The records are to be repeated exactly, and any images in them are to be dropped.
*** THE RECORDS Section Begins ***
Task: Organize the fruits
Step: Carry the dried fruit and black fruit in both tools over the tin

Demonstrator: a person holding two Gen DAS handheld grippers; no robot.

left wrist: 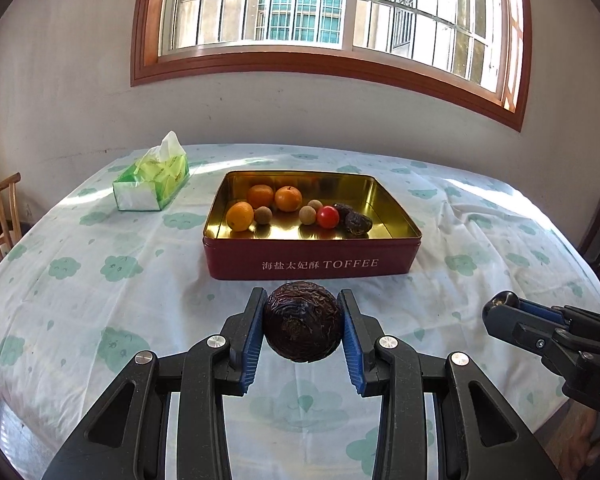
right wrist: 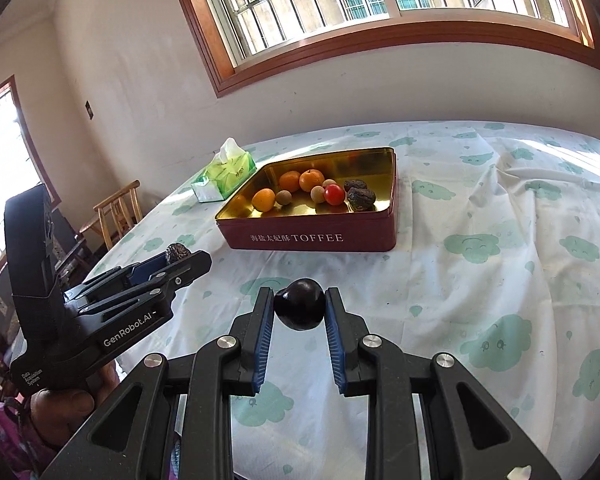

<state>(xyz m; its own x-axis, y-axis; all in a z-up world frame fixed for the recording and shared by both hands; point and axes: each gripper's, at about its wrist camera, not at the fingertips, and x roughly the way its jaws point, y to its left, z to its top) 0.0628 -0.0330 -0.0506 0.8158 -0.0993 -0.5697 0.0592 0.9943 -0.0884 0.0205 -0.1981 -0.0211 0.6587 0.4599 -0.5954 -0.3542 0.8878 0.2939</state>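
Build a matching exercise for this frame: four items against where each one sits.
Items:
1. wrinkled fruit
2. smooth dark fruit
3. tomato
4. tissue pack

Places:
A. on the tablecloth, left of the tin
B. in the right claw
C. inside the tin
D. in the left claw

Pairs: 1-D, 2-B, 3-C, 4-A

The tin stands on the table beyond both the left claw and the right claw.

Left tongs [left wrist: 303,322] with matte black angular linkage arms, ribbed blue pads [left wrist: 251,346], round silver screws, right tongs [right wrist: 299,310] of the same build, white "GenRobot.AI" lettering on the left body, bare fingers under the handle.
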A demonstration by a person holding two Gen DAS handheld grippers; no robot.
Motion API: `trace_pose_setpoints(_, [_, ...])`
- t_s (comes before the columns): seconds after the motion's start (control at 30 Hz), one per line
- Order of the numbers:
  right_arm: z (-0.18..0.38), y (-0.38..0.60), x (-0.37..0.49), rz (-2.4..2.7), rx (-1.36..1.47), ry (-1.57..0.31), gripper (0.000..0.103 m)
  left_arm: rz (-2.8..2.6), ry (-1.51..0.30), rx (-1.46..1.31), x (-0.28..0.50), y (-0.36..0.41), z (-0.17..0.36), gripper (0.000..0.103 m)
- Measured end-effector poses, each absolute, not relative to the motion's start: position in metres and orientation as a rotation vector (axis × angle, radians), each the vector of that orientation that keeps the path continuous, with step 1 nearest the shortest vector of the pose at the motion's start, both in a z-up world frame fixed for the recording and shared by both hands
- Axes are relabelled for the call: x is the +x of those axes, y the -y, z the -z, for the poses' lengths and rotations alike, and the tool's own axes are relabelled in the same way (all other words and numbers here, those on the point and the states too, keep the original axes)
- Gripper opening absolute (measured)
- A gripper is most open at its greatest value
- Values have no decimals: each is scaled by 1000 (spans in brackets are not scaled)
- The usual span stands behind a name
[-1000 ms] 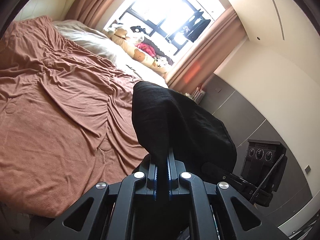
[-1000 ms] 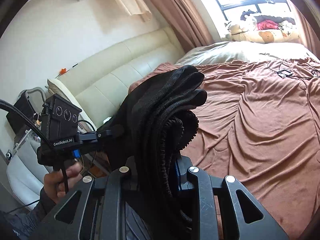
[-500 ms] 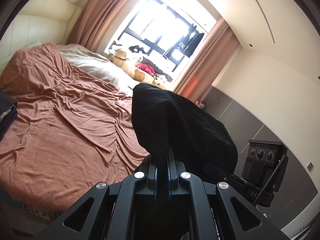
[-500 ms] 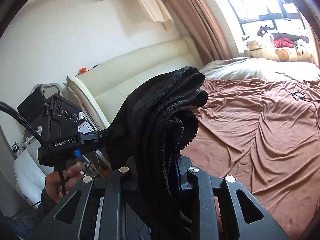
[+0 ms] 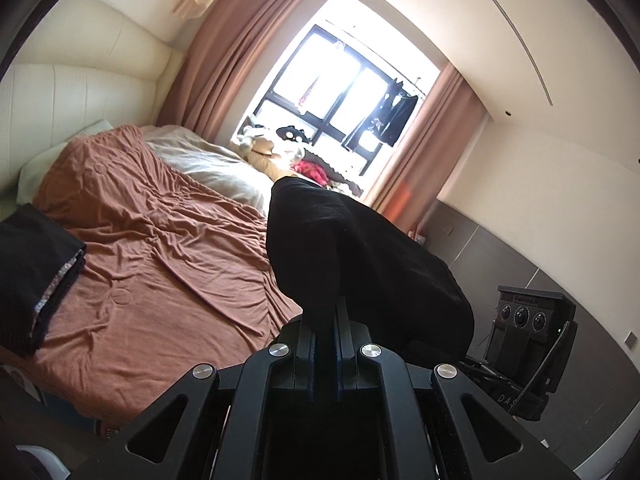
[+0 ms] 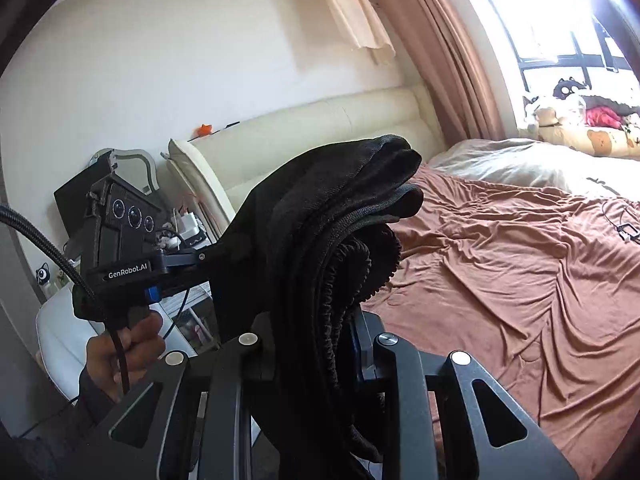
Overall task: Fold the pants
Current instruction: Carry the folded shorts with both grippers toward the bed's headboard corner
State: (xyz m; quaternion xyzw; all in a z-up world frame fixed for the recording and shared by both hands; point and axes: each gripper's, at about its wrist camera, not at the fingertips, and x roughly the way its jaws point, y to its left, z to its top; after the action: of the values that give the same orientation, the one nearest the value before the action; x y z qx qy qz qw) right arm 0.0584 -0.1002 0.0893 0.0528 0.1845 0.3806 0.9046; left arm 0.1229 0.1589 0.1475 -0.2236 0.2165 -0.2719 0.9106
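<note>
Your left wrist camera sits just behind the left gripper [image 5: 326, 320] and looks along its fingers, tilted slightly down, over the brown bedspread [image 5: 160, 272] toward the far window [image 5: 344, 92]. The black pants [image 5: 352, 248] fill the near centre, very close to the lens. Your right wrist camera sits just behind the right gripper [image 6: 316, 328], facing across the same bedspread toward the cream headboard [image 6: 320, 128], with the window at far right. Both views share the bed, the window and the pants. Each view catches the other gripper: right one at lower right, left one at left.
</note>
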Motion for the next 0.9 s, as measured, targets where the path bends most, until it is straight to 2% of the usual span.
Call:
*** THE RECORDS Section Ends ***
SOLUTION FOR THIS PROBLEM:
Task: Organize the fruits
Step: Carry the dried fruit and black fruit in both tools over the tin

Demonstrator: a person holding two Gen DAS handheld grippers; no robot.

left wrist: 
right wrist: 

<state>(xyz m; its own x-axis, y-axis; all in a z-up world frame fixed for the recording and shared by both hands; point and axes: each gripper's, at about its wrist camera, not at the fingertips, and x roughly the way its jaws point, y to its left, z to its top) 0.0628 -0.0330 -0.0506 0.8158 -0.0993 -0.5697 0.0592 0.9943 -0.0884 0.0205 -0.1981 -0.0211 0.6587 0.4599 -0.5954 -0.3542 0.8878 0.2939</state>
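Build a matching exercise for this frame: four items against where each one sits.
Items:
1. wrinkled fruit
2. smooth dark fruit
3. tomato
4. tissue pack

Places:
A. on the tablecloth, left of the tin
B. in the right claw
C. inside the tin
D. in the left claw

Pairs: 1-D, 2-B, 3-C, 4-A

The tin stands on the table beyond both the left claw and the right claw.

Left tongs [left wrist: 303,322] with matte black angular linkage arms, ribbed blue pads [left wrist: 251,346], round silver screws, right tongs [right wrist: 299,310] of the same build, white "GenRobot.AI" lettering on the left body, bare fingers under the handle.
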A demonstration by a person holding two Gen DAS handheld grippers; no robot.
Motion API: `trace_pose_setpoints(_, [_, ...])`
- t_s (comes before the columns): seconds after the motion's start (control at 30 Hz), one per line
- Order of the numbers:
  right_arm: z (-0.18..0.38), y (-0.38..0.60), x (-0.37..0.49), rz (-2.4..2.7), rx (-1.36..1.47), ry (-1.57..0.31), gripper (0.000..0.103 m)
  left_arm: rz (-2.8..2.6), ry (-1.51..0.30), rx (-1.46..1.31), x (-0.28..0.50), y (-0.36..0.41), z (-0.17..0.36), gripper (0.000..0.103 m)
- Measured end-effector poses, each absolute, not relative to the motion's start: position in metres and orientation as a rotation vector (axis × angle, radians), each the vector of that orientation that keeps the path continuous, with step 1 nearest the shortest vector of the pose at the motion's start, both in a z-up world frame fixed for the recording and shared by both hands
- Axes are relabelled for the call: x is the +x of those axes, y the -y, z the -z, for the poses' lengths and rotations alike, and the tool's own axes are relabelled in the same way (all other words and numbers here, those on the point and the states too, keep the original axes)
- Gripper opening absolute (measured)
- A gripper is most open at its greatest value
- Values have no decimals: each is scaled by 1000 (spans in brackets are not scaled)
- The usual span stands behind a name
[-1000 ms] 
[-1000 ms] 
[-500 ms] 
[-500 ms] 
[+0 ms] 
[+0 ms] 
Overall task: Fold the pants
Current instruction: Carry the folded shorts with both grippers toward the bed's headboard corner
State: (xyz m; quaternion xyzw; all in a z-up world frame fixed for the recording and shared by both hands; point and axes: each gripper's, at about its wrist camera, not at the fingertips, and x roughly the way its jaws point, y to its left, z to its top; after the action: of the values that give the same orientation, the one nearest the value before the action; x y z qx qy qz qw) right arm 0.0584 -0.1002 0.0893 0.0528 0.1845 0.3806 0.9046; left arm 0.1229 0.1589 0.1475 -0.2236 0.2165 -0.2719 0.9106
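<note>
Your left wrist camera sits just behind the left gripper [image 5: 326, 320] and looks along its fingers, tilted slightly down, over the brown bedspread [image 5: 160, 272] toward the far window [image 5: 344, 92]. The black pants [image 5: 352, 248] fill the near centre, very close to the lens. Your right wrist camera sits just behind the right gripper [image 6: 316, 328], facing across the same bedspread toward the cream headboard [image 6: 320, 128], with the window at far right. Both views share the bed, the window and the pants. Each view catches the other gripper: right one at lower right, left one at left.
</note>
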Motion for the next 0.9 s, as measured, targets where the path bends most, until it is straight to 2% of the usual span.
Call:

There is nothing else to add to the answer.